Lafcadio Hearn (1850-1904), European-born American author, wrote novels and articles with exotic themes in highly precise and polished prose.

Lafcadio Hearn was born June 27, 1850, on the Greek island of Santa Maura. His mother was Maltese and his father a British army surgeon of Anglo-Irish extraction. When Hearn was 2, his mother abandoned him to an aunt in Dublin, who later sent him to St. Cuthbert's College to prepare for the priesthood. There he lost his left eye in an accident; he lost much of his religious faith as well. His other eye, strained by incessant reading, bulged badly.

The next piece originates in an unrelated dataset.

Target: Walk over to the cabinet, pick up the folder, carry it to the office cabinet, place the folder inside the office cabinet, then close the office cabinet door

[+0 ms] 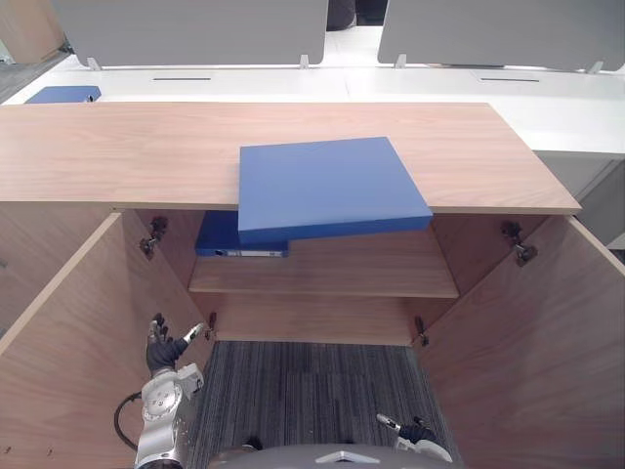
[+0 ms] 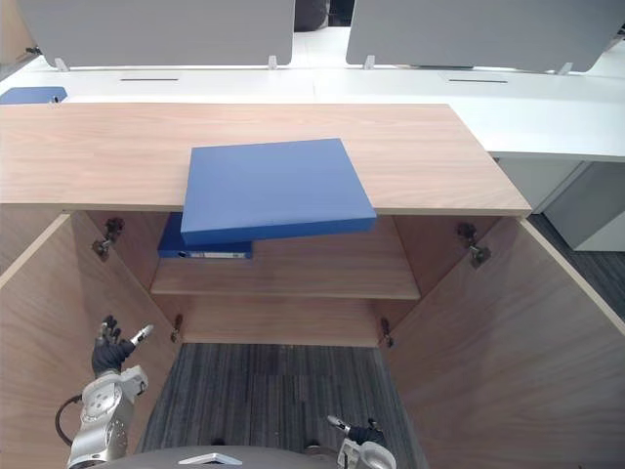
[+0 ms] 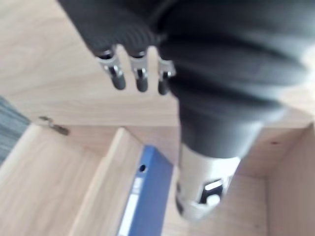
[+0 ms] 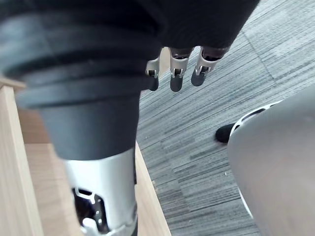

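L hand (image 1: 161, 350) is low down, near the left door (image 1: 68, 342). Its fingers (image 3: 140, 73) are loose & a bit apart, thumb out to the side. It holds nothing. R hand (image 1: 415, 430) is low too, over the carpet (image 1: 312, 391). Its fingers (image 4: 176, 73) hang loose, side by side, w/ nothing in them.

The folder (image 1: 327, 186) is not in any hand. It lies flat on top of the cabinet (image 1: 127, 147), turned a bit, w/ its front edge sticking out past the top.

The cabinet has both doors wide open; the right door (image 1: 527, 342) swings out the other way. Inside is one shelf (image 1: 361, 269). A 2nd blue binder (image 1: 234, 239) lies on it at the left, partly under the folder's edge.

The cabinet is light brown wood w/ fine grain. The folder is plain blue, flat & square-ish. The carpet is grey w/ thin stripes. Behind are smooth white desks (image 1: 547, 107) w/ grey panels (image 1: 195, 29).
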Tool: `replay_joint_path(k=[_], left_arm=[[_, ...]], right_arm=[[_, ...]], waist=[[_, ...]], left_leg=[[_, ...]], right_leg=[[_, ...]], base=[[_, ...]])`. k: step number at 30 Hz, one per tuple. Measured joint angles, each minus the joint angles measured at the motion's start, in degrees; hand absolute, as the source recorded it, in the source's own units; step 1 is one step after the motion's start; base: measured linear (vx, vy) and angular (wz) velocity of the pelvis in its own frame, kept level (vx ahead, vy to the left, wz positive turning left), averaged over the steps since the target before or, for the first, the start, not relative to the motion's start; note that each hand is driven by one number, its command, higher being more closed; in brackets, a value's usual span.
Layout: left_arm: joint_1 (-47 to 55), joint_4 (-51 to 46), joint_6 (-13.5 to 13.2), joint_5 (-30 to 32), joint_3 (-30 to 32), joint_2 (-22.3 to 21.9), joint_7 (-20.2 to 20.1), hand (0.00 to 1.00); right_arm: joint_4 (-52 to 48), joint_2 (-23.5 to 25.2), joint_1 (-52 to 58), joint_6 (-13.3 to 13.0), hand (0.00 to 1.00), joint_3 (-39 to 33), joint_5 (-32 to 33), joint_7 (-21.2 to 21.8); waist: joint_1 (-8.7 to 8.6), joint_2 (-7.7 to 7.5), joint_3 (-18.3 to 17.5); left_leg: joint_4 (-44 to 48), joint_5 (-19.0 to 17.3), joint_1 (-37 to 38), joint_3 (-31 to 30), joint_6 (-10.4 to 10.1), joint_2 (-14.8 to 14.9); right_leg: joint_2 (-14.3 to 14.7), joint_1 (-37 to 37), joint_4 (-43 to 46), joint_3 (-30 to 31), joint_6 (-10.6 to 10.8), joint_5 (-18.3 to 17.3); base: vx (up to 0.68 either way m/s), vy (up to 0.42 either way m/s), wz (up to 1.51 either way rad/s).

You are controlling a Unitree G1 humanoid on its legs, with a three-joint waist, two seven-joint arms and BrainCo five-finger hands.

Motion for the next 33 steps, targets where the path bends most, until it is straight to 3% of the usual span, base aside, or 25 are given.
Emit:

At 19, extremely short, disfigured, and psychologically maimed, Hearn arrived in Cincinnati, Ohio, where he eventually became a reporter for the Inquirer. In 1874 he married a local African American girl, breaking the Ohio laws against miscegenation. The marriage lasted 3 years and cost Hearn his job. Sent by another periodical to New Orleans, he found there the colorful, exotic ambience that would energize his pen.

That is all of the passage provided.